Articles & Alerts
The Tax Cuts and Jobs Act Doesn’t Cut the R&D Tax Credit
On December 22nd, President Trump signed the Tax Cuts and Jobs Act of 2017 (“TCJA”) into law, creating the most sweeping update to the U.S. tax code since the 1986 tax reform enacted under President Reagan. The centerpiece of the TCJA, is a permanent reduction in the corporate tax rate from approximately 35% to 21%.
As expected, the final law has preserved the research and development (“R&D”) tax credit, which was made permanent in December 2015 through enactment of the Protecting Americans against Tax Hikes (“PATH”) Act. While there are no direct changes to the R&D tax credit, there are four major ways that this tax reform will directly or indirectly affect the taxpayers claiming the R&D tax credit. To summarize, the TCJA of 2017: 1) repeals the corporate alternative minimum tax (“AMT”) while retaining and adjusting the individual AMT, 2) makes significant changes to the orphan drug (“OD”) credit, 3) repeals the Section 199 Domestic Production Activities Deduction, and 4) for tax years beginning after December 31, 2021, will require companies to amortize research and experimental expenditures under IRC Section 174 over a five-year period instead of immediately expensing those costs.
AMT – Corporate Repealed and Individual Retained and Adjusted
Thankfully, the final law reduces the corporate tax rate to 21% and repeals the corporate AMT. How does this change impact companies claiming the R&D tax credit? It removes the limitation for corporations to utilize the R&D tax credit by allowing an offset to regular tax liability. For small and mid-sized companies, the new law does not impact their ability to utilize the R&D tax credit to offset AMT if certain criteria are met.
The final bill retains the individual AMT with temporary increases in both the exemption amount and the phase out threshold. Exemption amounts are increased from $84,500 for joint filers and $54,300 for other filers to $109,400 and $70,300, respectively. This will decrease the number of households subject to the AMT.
Orphan Drug Credit
Congress passed The Orphan Drug Act in 1983 to provide a more lucrative incentive for companies that are willing to embark on the development of orphan drugs. An orphan drug is a drug developed to specifically target diseases that affect only a small percentage of the U.S. population (less than 200,000 people), also known as an orphan disease. Instead of calculating the benefit for orphan drug development using the rules under IRC section 41 for the R&D tax credit, the Orphan Drug Act provided for a tax credit of 50% of clinical testing expenses (“CTEs”) under IRC Section 45C. Under this new tax law, the OD tax credit will be dramatically reduced to 25% of a company’s costs related to clinical trials for developing rare disease treatments.

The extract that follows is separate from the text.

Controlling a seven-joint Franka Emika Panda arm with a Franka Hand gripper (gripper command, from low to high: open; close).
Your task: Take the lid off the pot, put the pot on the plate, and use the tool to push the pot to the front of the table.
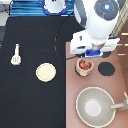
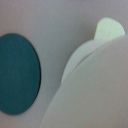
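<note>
Currently gripper (image 1: 92, 54) hangs just above the pot (image 1: 84, 66) on the stove (image 1: 117, 85); can't tell its state. Pot looks uncovered, red contents showing; lid not visible. Risk: tipping the pot. Big pan (image 1: 96, 106) crowds it below; plate (image 1: 45, 72) and tool (image 1: 16, 55) sit apart on table (image 1: 35, 105).

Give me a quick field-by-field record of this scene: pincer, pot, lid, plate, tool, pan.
pincer: above the stove, just over the pot's top edge
pot: on the stove's left part, uncovered, reddish contents showing
lid: not visible on the pot or elsewhere
plate: on the black table, bare, apart from the pot
tool: on the table toward the exterior view's left, untouched
pan: large, grey-beige, at the exterior view's bottom right
</note>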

Repeal of Section 199 – Domestic Production Activities Deduction
Section 199 allows a taxpayer to claim a deduction equal to 9% (6% for certain oil and gas activities) of the lesser of the taxpayer’s taxable or qualified production activities income subject to a limitation of 50% of W-2 wages paid by the taxpayer during the calendar year that are allocable to the taxpayer’s domestic production gross receipts. Qualified production activities income is derived from certain production activities and services performed in the United States. The TCJA of 2017 has repealed Section 199 effective for tax years beginning after December 31, 2017.
Section 199 may still be claimed for any open tax years beginning before January 1, 2018. Accordingly, taxpayers with production or service activities that are within the scope of Section 199 should consider claiming the Section 199 deduction for current years or possibly reviewing claims made in prior tax years and filing amended returns where applicable.
Research Cost Amortization
With the newly enacted legislation, for tax years beginning after December 31, 2021 taxpayers will be required to treat research or experimental expenditures as chargeable to a capital account and amortized over five years (15 years in the case of foreign research) and Section 174 will be modified to require that all software development costs be treated as research or experimental expenditures.
The law’s five-year amortization requirement could have a dramatic effect on taxpayers currently deducting their research or experimental expenditures under Section 174. Taxpayers with significant foreign research will feel an even greater impact, as the provision provides a much longer recovery period for foreign research, presumably to incentivize domestic research.